◆ **YOUR TASK**
Give back the full listing as written. No pictures go with it.

*** Opening GIVEN DATA ***

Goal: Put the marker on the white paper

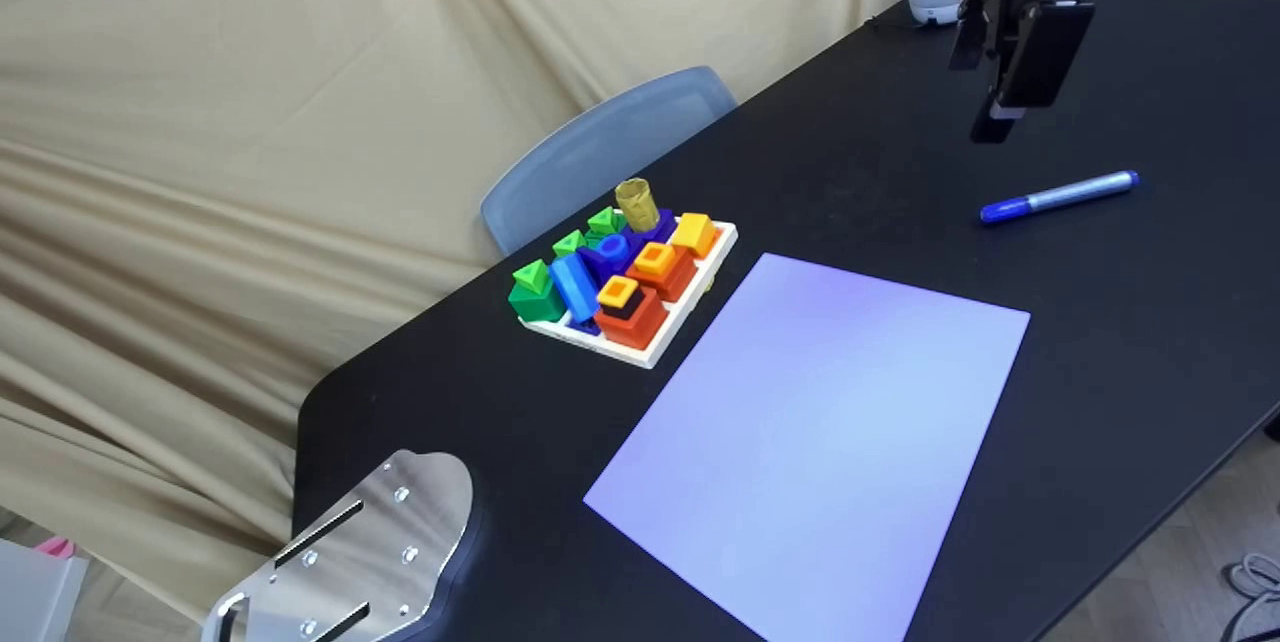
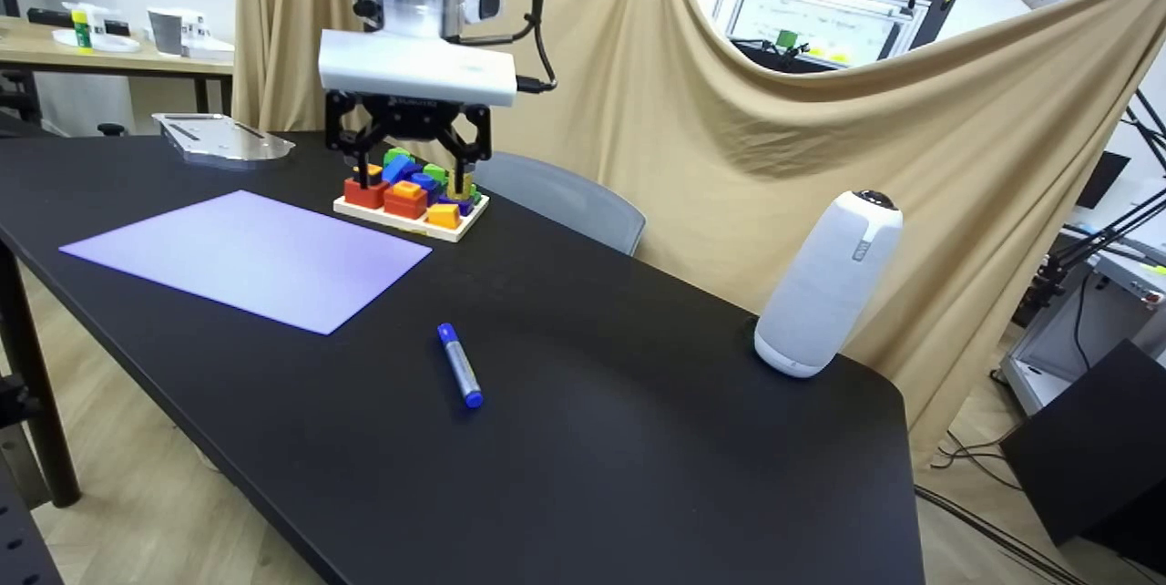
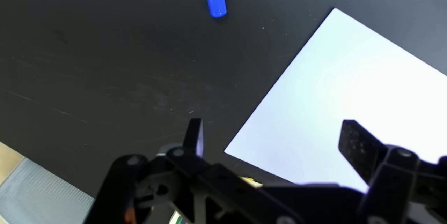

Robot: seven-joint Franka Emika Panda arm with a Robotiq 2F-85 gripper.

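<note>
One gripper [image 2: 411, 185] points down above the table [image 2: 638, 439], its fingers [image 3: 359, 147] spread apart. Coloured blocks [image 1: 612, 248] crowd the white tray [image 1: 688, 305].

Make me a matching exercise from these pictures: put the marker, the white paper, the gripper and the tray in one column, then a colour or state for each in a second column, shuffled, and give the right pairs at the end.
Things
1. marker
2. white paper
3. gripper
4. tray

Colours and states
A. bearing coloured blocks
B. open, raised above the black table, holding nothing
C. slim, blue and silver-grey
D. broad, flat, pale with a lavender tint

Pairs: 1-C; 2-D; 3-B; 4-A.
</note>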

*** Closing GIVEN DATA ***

◆ **TASK RESPONSE**
Goal: Put the marker on the white paper


Robot: seven-joint Franka Emika Panda arm with a Robotiq 2F-85 gripper.

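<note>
One gripper [image 2: 411, 185] points down above the table [image 2: 638, 439], its fingers [image 3: 359, 147] spread apart. Coloured blocks [image 1: 612, 248] crowd the white tray [image 1: 688, 305].

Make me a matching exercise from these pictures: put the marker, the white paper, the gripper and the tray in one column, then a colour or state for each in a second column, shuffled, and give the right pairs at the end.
Things
1. marker
2. white paper
3. gripper
4. tray

Colours and states
A. bearing coloured blocks
B. open, raised above the black table, holding nothing
C. slim, blue and silver-grey
D. broad, flat, pale with a lavender tint

Pairs: 1-C; 2-D; 3-B; 4-A.
</note>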

The work on this exercise is done.